A small amount of prep goes a long way! Browse your weekly deals on reebee to plan your meals and build a personalized paperless shopping list. By doing one big grocery haul a week, you will end up making fewer trips to the store — which reduces carbon emissions. In addition, when you follow a shopping list, you are less likely to make impulse buys or over-purchase on fresh foods. Buying only what you need for your planned meals ensures there will be no food waste.

Opt for reusable grocery and produce bags.

There is a reason why grocery stores charge customers to use plastic bags — they are not doing the planet any favours. Invest in some durable reusable grocery bags and keep them handy with your bike, in your car, or by the door. This is a simple way to avoid A) the unnecessary accumulation of plastic bags at your home and B) plastic bags ending up in our landfill, parks, lakes, and oceans. An interesting point is that many shoppers have reusable bags when they check out but still use the thin plastic bags when grabbing their produce. The fact is we don’t really need to do this. We tend to wash our fruits and vegetables before eating them anyways. Cloth netted bags, and various other designs, that have been created to hold produce items can be purchased as an environmentally-friendly alternative.

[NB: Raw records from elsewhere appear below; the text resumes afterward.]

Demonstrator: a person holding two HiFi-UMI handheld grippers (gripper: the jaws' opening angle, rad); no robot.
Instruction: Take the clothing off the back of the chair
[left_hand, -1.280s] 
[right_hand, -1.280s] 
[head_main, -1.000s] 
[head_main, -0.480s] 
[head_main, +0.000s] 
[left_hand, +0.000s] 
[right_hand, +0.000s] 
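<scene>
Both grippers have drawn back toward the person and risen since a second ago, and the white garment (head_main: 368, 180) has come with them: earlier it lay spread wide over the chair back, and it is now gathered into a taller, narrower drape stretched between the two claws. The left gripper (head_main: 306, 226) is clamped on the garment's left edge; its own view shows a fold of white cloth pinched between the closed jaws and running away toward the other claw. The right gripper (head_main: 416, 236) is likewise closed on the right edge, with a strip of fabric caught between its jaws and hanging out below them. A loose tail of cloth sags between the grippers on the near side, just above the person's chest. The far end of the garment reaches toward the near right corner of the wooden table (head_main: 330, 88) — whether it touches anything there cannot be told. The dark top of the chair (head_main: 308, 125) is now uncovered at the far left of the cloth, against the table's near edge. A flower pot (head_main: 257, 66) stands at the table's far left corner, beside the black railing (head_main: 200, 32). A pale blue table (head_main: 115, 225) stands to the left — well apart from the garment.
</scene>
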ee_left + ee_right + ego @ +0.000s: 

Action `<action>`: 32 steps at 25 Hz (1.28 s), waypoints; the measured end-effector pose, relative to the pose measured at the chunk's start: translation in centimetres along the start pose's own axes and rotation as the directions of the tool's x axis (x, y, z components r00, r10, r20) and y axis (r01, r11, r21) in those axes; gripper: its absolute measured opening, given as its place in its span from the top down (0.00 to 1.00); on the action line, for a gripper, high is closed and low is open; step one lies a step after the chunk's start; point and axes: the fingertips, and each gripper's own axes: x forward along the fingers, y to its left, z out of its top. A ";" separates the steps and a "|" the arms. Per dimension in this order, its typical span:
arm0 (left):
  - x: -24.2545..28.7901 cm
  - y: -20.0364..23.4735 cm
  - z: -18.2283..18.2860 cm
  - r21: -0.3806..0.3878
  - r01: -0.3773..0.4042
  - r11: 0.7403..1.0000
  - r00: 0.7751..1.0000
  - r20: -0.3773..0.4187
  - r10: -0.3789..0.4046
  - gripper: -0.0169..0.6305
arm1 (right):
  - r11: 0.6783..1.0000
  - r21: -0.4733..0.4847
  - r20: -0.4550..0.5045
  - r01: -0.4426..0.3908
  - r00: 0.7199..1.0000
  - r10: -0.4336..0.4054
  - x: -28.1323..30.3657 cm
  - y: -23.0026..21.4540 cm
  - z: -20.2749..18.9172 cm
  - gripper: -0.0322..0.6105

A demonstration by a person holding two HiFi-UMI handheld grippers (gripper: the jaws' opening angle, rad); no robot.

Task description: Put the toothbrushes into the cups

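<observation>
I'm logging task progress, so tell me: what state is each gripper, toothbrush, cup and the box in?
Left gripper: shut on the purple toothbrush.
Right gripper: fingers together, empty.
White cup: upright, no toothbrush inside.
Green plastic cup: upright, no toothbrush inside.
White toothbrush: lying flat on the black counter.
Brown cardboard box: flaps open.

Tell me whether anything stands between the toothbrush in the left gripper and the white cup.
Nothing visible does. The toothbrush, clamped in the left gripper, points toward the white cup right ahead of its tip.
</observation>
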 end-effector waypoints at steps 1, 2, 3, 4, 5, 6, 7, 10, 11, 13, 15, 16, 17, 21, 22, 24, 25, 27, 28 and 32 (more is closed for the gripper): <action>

BYOC (Bring Your Own Containers).

BYOC and use them in the bulk foods section. Employees will have you weigh your containers or mason jars prior to filling them. It’s also smart to label each container with their weight. This simple action prevents the use of styrofoam, plastic, and paper packaging on foods that are available in bulk. Styrofoam is particularly harmful as it cannot be recycled, and unfortunately is still used to package some produce. The best practice is to opt for produce that is freely displayed without packaging. These items can be thrown right into your cart or stored in a reusable produce bag. Some zero waste advocates like to keep a grocery kit in their car at all times that holds reusable containers, grocery bags and produce bags.

Keep it green in the kitchen.

Here’s how: Eliminate single-use products such as plastic wrap and plastic sealed bags. There are numerous reusable alternatives that serve the same purpose as single-use packaging. For example, washable containers and beeswax wraps are the perfect items to use when preserving leftover food or meal prepping. Although paper plates and plastic cutlery can be convenient when hosting parties, they are extremely wasteful. Opt for dishes that you can wash and reuse instead! Lastly, check out your local waste management programs to learn how you can optimize your recycling. If you have a backyard, look at introducing a composter at home to reduce the amount of waste leaving your property each week.